Thursday, 26 July 2018
We fall in love with the wrong people, the destructive people, the people who want to shine in the flames of ruined towns, the people who want to lock the door and never allow anyone in ever again, the people who don’t actually know you exist, the wrong people. Do we fall in love with the wrong beer? Is that possible? Should it be possible? What is the wrong beer? If I fall in love with a pale barley wine and drink far too much of it tomorrow and the day after and the day after and eventually I find myself rummaging through bins in the big city in the search for food having spent all my money on this beer, is it the wrong beer? Or am I just the wrong person in the wrong (or even right) place? What about that beer that confers on me the sainthood-like confederacy of being joined to something that I swell with pride about or that I feel makes me walk a bit faster and a bit taller? Is this the wrong beer? Is this the sense of pride? Can the beer that you have fallen in love with and shouldn’t have be the wrong shade in the glass, a chestnut brown that gleams like Bruce Forsyth in his prime, or shimmers like a dream that you are desperately trying to return to at 5am, aware that the alarm will soon be barking in your ear like the dog you had when you were a child and sometimes still miss? There have been moments when an exemplary Best Bitter has been that beer, a hangover, an old makeover, a bothersome beer, though it doesn’t do as much for me as a Franconian lagered beer with its layers of flavour and pleasure and recognition that beer can be something more than this sin of wrong-doing.
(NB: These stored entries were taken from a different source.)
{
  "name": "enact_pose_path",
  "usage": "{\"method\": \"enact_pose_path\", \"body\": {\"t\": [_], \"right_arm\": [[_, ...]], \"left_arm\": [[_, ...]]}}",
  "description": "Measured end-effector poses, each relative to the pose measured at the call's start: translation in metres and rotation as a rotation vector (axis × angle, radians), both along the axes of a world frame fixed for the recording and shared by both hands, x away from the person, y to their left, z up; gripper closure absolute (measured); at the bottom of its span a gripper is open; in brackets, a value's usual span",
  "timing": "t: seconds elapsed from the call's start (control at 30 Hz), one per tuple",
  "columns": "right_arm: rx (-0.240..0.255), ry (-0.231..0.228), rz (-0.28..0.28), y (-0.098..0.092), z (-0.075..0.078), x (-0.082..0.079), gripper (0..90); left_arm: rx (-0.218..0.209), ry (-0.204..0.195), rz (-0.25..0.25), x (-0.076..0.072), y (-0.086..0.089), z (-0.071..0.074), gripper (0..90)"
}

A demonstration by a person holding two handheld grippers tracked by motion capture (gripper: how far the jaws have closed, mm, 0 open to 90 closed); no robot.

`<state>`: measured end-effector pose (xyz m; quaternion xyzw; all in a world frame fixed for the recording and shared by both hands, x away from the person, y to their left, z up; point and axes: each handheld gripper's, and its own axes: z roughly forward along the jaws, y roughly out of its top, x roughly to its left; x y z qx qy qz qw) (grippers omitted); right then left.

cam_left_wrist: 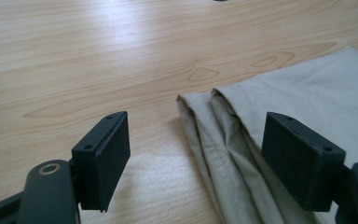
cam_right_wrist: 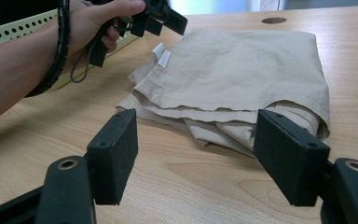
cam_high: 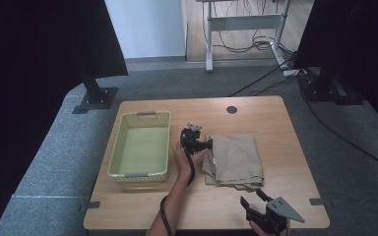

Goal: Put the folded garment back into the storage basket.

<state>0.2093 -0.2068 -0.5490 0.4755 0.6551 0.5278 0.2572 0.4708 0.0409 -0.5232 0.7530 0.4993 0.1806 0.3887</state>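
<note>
The folded beige cloth (cam_high: 236, 158) is lying a little right of the middle of the wooden surface (cam_high: 275, 123), and the left gripper (cam_high: 207, 144) is sitting at its nine o'clock edge, jaws spread wide, gripping nothing. The left gripper view is showing what the high view is not: the jaws are straddling the stacked fold edges of the cloth (cam_left_wrist: 242, 140), one jaw over bare wood, the other over the fabric, several layers showing at the corner.

Down at five o'clock on the surface, the right gripper (cam_high: 251, 199) is hovering just short of the cloth's near edge, jaws also spread and empty. Its own view is giving the low angle: a hemmed top layer drooping over crumpled folds, and a small white label (cam_right_wrist: 162, 55) sticking out at the cloth's far left corner. Any writing on that label is too small to read.

The pale yellow-green basket (cam_high: 141, 146) is standing at nine o'clock of the cloth, just beyond the left hand (cam_high: 183, 158); in the right gripper view only a strip of its perforated wall (cam_right_wrist: 18, 28) is peeking out behind the forearm. The right hand is cut off by the bottom edge of the high view.
</note>
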Motion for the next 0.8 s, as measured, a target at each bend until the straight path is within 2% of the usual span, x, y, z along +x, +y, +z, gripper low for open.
{"method": "enact_pose_path", "body": {"t": [0.23,0.4,0.63,0.67,0.8], "right_arm": [[0.000,-0.001,0.000,0.000,0.000,0.000,30.7],[0.000,0.000,0.001,0.000,0.000,0.000,30.7],[0.004,-0.004,-0.003,-0.001,0.001,-0.001,30.7],[0.004,-0.004,-0.003,-0.001,0.001,-0.001,30.7],[0.003,-0.006,-0.003,-0.001,0.002,-0.001,30.7]], "left_arm": [[0.009,0.009,-0.005,0.005,-0.006,-0.002,23.3],[0.024,0.047,-0.002,0.014,-0.014,-0.010,24.3],[0.032,0.056,-0.006,0.015,-0.017,-0.011,26.7],[0.024,0.083,-0.006,0.019,-0.016,-0.013,26.7],[0.026,0.102,-0.008,0.020,-0.015,-0.016,27.1]]}}
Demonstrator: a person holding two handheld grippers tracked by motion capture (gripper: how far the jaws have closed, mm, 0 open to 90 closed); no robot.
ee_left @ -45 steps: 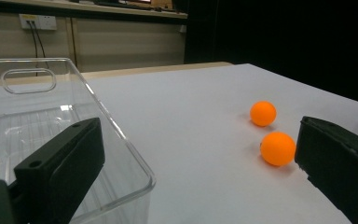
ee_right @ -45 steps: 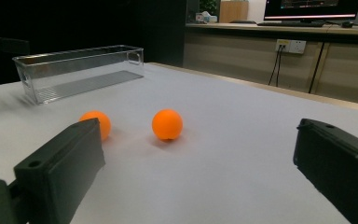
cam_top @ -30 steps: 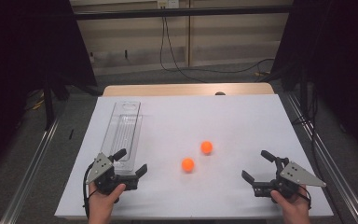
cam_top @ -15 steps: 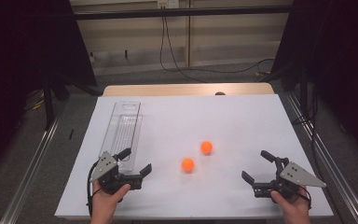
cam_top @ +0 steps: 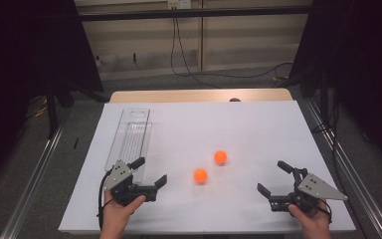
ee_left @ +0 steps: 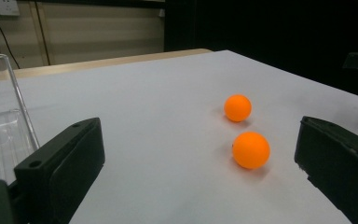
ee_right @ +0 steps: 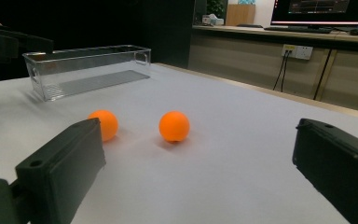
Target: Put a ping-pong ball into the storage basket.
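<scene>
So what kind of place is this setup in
Most likely a lab or test workspace: a white-covered table with two orange balls and a clear tray, dark curtains around it, and a desk with monitors nearby.

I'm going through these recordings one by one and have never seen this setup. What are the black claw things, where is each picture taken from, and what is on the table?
No robot is at work here: a person holds a hand-held black two-jaw tool in each hand. The high view looks down from above the person's side, so the left gripper sits at its lower left and the right gripper at its lower right.

The two gripper views come from cameras riding on those tools; the black blocks at their bottom corners are each tool's own jaws. Both stand wide apart and hold nothing.

On the white table sheet lie two small orange balls, the nearer ball and the farther ball, apart from each other. A long clear plastic tray lies at the left, with nothing visible inside it. The left gripper points toward the balls.
</scene>
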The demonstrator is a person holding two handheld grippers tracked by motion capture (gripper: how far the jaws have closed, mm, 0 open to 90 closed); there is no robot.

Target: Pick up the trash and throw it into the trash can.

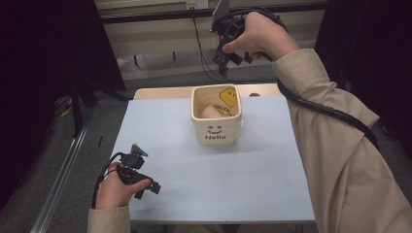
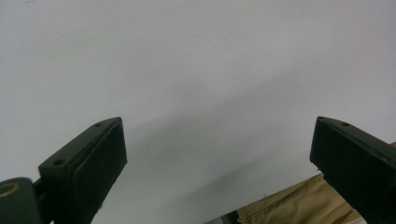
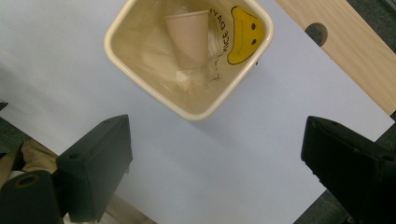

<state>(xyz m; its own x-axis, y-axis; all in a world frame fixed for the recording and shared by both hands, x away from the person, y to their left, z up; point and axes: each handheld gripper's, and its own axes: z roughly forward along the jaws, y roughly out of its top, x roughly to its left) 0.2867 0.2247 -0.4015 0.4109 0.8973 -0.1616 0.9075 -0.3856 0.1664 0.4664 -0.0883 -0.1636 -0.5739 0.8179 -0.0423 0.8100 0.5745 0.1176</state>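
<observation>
Cream square plastic bin (image 1: 216,127), centre frame on the counter (image 1: 214,184), holds a light, crushable paper cup (image 3: 188,37); pinch its rim gently. Right tongs (image 1: 228,54) and left tongs (image 1: 145,187) gape wide, empty.

Tan sleeves (image 1: 340,145); black tools trailing black cables (image 1: 335,112).

A pale blue sheet (image 1: 214,170) covers the wooden table (image 1: 160,92). The table has a round hole (image 3: 316,33) near its far edge.
</observation>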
Should it be a beer that everyone drinks, a beer that screams and howls like a crowd-pleasing guitar solo, but you really know that you feel a little bit smaller on drinking it, letting yourself down, letting your friend down, letting the person who used to get excited about artisanal and smallness down, like a stricken Zeppelin falling to earth, Wagnerian in its fire and fury? A duplicitous DIPA, all flails and fury, stripping the tongue like a barbarian in training, gilding the tonsils with illustrious hails of hop curiosity and after far too much glasses of good-natured insobriety toppling the Gulliver of a drinker you have become. Have you ever fallen in love with a beer you shouldn’t have?